Gérard Caron | |
---|---|
Born |
Pont-l'Évêque, France |
August 30, 1938
Nationality | French |
Occupation | Designer |
Gérard Caron (born August 30, 1938) is a French designer. He was the co-founder of Carré Noir, the very first French design marketing agency, making him one of the inventors of the concept of brand design in France. He also contributed to the development of French design marketing overseas, in Japan as well as in other countries around the world. Gérard Caron, who is the author of several books on design as a professional activity, and the creator of a website dedicated to design, regularly gives lectures on this topic.
Gérard Caron was born in Pont l'Evêque, Normandy, France, into a family of seven children, just before the outbreak of the Second World War. Nothing in his family background (his father was a telephone inspector and his mother a seamstress) seemed to destine him for a career in design. In the long periods of shortages brought about by the war, Gérard Caron invented games, made products using flour, potatoes, sugar, water, or cider as his basic ingredients, created makeshift packaging and dreamt up advertising slogans and sold them to his brothers and sisters. Without realizing it, he had started creating his first packaging materials and logos. Gérard Caron was twenty when war was declared in Algeria. For twenty-eight months, he did his military service in the Engineers where he happened to read an article about jobs in advertising. It came as a revelation. With his heart set on working in this industry, he decided to take correspondence courses. When he was demobilized, he continued studying at the Ecole Supérieure de la Communication in Paris from which he graduated top of his class. To pay for his studies, he worked simultaneously in a bank. Later on, he would also study distribution, graphology, and psychology.

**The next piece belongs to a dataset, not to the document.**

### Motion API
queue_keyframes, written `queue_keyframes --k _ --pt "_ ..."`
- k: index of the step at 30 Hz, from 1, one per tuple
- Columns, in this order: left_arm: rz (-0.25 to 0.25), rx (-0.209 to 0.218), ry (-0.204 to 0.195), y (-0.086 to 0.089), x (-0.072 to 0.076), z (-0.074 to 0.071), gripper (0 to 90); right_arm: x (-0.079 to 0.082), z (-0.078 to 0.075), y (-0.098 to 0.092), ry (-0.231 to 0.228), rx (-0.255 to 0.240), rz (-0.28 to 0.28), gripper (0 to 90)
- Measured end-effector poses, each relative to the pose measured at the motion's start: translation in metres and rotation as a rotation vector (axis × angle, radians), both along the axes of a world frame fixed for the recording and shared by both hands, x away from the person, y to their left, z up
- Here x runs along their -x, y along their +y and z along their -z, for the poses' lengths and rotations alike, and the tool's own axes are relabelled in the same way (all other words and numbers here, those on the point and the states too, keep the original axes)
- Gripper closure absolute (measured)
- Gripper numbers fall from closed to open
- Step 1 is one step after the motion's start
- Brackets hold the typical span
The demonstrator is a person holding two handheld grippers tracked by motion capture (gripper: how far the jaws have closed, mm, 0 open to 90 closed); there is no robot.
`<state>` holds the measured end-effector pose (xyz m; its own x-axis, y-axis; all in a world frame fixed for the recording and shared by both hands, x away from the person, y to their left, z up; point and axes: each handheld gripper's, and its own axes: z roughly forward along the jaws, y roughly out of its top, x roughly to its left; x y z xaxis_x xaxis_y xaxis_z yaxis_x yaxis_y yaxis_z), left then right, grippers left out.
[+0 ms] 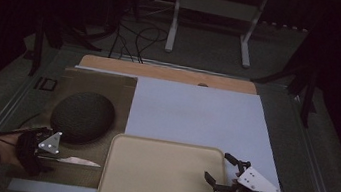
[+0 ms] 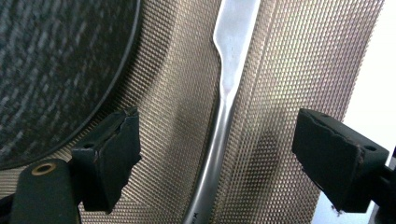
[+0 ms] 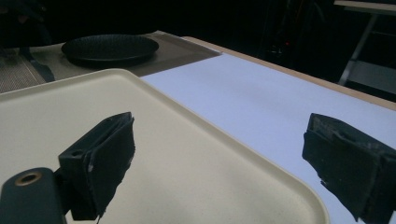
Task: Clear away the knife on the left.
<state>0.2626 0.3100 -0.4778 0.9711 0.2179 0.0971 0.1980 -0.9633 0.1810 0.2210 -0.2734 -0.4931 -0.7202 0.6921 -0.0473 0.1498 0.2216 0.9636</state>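
A silver table knife lies flat on a brown mesh placemat, just right of a dark round plate. My left gripper is low over the knife's handle. In the left gripper view the knife runs up between the jaws, and the left gripper is open, its pads well clear of the handle on both sides. My right gripper hovers open over the right edge of a beige tray; in its own view the right gripper has nothing between its jaws.
A pale blue board covers the table's middle and right, with a wooden strip behind it. The plate sits far left in the right gripper view, beyond the tray. Dark stands, cables and a white frame lie past the table.
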Motion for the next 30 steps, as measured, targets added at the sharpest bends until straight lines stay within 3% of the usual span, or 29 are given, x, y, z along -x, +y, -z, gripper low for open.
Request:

Caron began his long life in advertising with Publicis in 1962, where he acquired his first professional experience. He developed his career working successively for SNIP (which subsequently became BDDP), Young & Rubicam, and Ted Bates. He spent considerable time in companies such as Brandt and Cotelle Lesieur, where he worked on the celebrated plastic Lacroix bleach bottle in 1964 with Raymond Loewy. This was his first professional contact with design and was to have an immense influence on his subsequent career. Later on, Gérard Caron studied and developed theories about design based on handwriting, heraldry, symbolism, and relaxation therapy with his partner Michel Disle.
In 1973, he founded Carré Noir, la première agence de design-marketing en France, the first design marketing agency to be set up in France, with three professionals from the Ted Bates agency: the architect Michel Alizard, the artistic director Michel Disle, and the designer Jean Perret. The square of the logo symbolizes the friendship of the four partners and the black color represents the pencil stroke of the creative designer on the sheet of white paper. They decided to call their new business a “design agency”. At that time, the word ‘design’ conjured up images of Scandinavian furniture and had not yet become part of the advertising lexicon. Gérard Caron and his associates are considered to be the inventors of communication design in France. Gérard Caron went on to set up subsidiaries of Carré Noir around the world, in the United States, Japan, Italy, Belgium and England. He also prepared the launch of the agency in Germany, Poland and Hong Kong before leaving the business in 1998.